According to some experts, this traffic problem is really a cultural thing.  It’s supposedly a metaphor for how things run in this country.  Everybody rants and riles about it, we have monstrous blame-storming sessions, but no one is actually willing to do something to help fix it.   When people are on the road, they break the very rules they rile about.  Traffic is also supposedly caused by our manana habit – people shop for Christmas presents at the last minute jamming not only our roads but even parking spaces that soon overflow into the streets, creating markets on sidewalks which block pedestrians, etc, etc.  This also happens during school openings and other special holidays where people wait until the last minute to book flights, or buy supplies, or get out of the Metro, or do their laundry, etc. 

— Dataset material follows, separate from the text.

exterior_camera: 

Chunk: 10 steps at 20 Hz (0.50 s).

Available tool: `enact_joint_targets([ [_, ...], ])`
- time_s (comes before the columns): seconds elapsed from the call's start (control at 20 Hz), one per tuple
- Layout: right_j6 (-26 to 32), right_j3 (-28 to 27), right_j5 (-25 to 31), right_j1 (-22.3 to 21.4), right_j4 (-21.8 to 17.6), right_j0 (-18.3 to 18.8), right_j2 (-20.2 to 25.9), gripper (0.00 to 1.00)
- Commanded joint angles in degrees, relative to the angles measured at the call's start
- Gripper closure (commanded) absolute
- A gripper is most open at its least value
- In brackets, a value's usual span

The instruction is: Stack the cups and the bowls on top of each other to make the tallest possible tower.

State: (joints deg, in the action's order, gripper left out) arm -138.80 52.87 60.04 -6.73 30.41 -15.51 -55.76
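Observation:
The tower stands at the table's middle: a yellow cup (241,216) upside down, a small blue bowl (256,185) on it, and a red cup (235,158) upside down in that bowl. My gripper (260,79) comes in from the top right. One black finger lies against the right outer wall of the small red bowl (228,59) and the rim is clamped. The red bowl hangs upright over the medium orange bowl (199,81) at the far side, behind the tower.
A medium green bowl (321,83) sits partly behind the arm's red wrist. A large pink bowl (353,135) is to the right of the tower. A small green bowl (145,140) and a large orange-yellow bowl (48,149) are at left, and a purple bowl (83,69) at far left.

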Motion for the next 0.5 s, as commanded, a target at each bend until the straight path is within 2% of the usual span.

An extension of the cultural theory is the social theory.  We just happen to be a people who have no issues with invading someone else’s personal space or encroaching into someone’s time or comfort zone.  We have no compunctions about turning three-lane streets into five-lane streets, or making a counterflow, or swerving into someone else’s lane.  We load or  disgorge passengers in the middle of the road, sell or buy stuff on the street, even talk to other drivers or passengers in other vehicles – with no regard for the inconvenience or annoyance this causes to others.  Somehow, we expect everyone to give way, or not to take offense when we break traffic rules – maliit na bagay lang naman (it’s only a small matter).  In this country, traffic rules are mere suggestions and everyone is expected to look the other way if no one gets hurt when someone violates something.
Have you heard of the engineering theory?  Apparently, there are structural and planning defects in our roads.  Certain roads were obviously not meant to accommodate certain amount of traffic such as densely populated areas that suddenly sprouted 40-storey condominiums or, astonishingly enough, huge malls!  Someone pointed out that a number of our underpasses and overpasses defy engineering or architectural considerations.  We’re probably the only country that built underpasses in areas that are flooded regularly, or for that matter, closed intersections and decreed U-turns instead in traffic-prone areas.
The most common theory, of course, is the enforcement and discipline theory.  According to many, our traffic problem is caused mainly by the utter lack of discipline among motorists, commuters, pedestrians, and the general citizenry.  Others allege that lack of traffic enforcers aggravate the situation although it can be argued that there are more than enough enforcers just that they prefer mulcting from hapless motorists rather than helping them get to where they want to go quickly.  
Goodness, at the rate we are going, it’s just a matter of time before we run out of someone or something to blame for the traffic problem.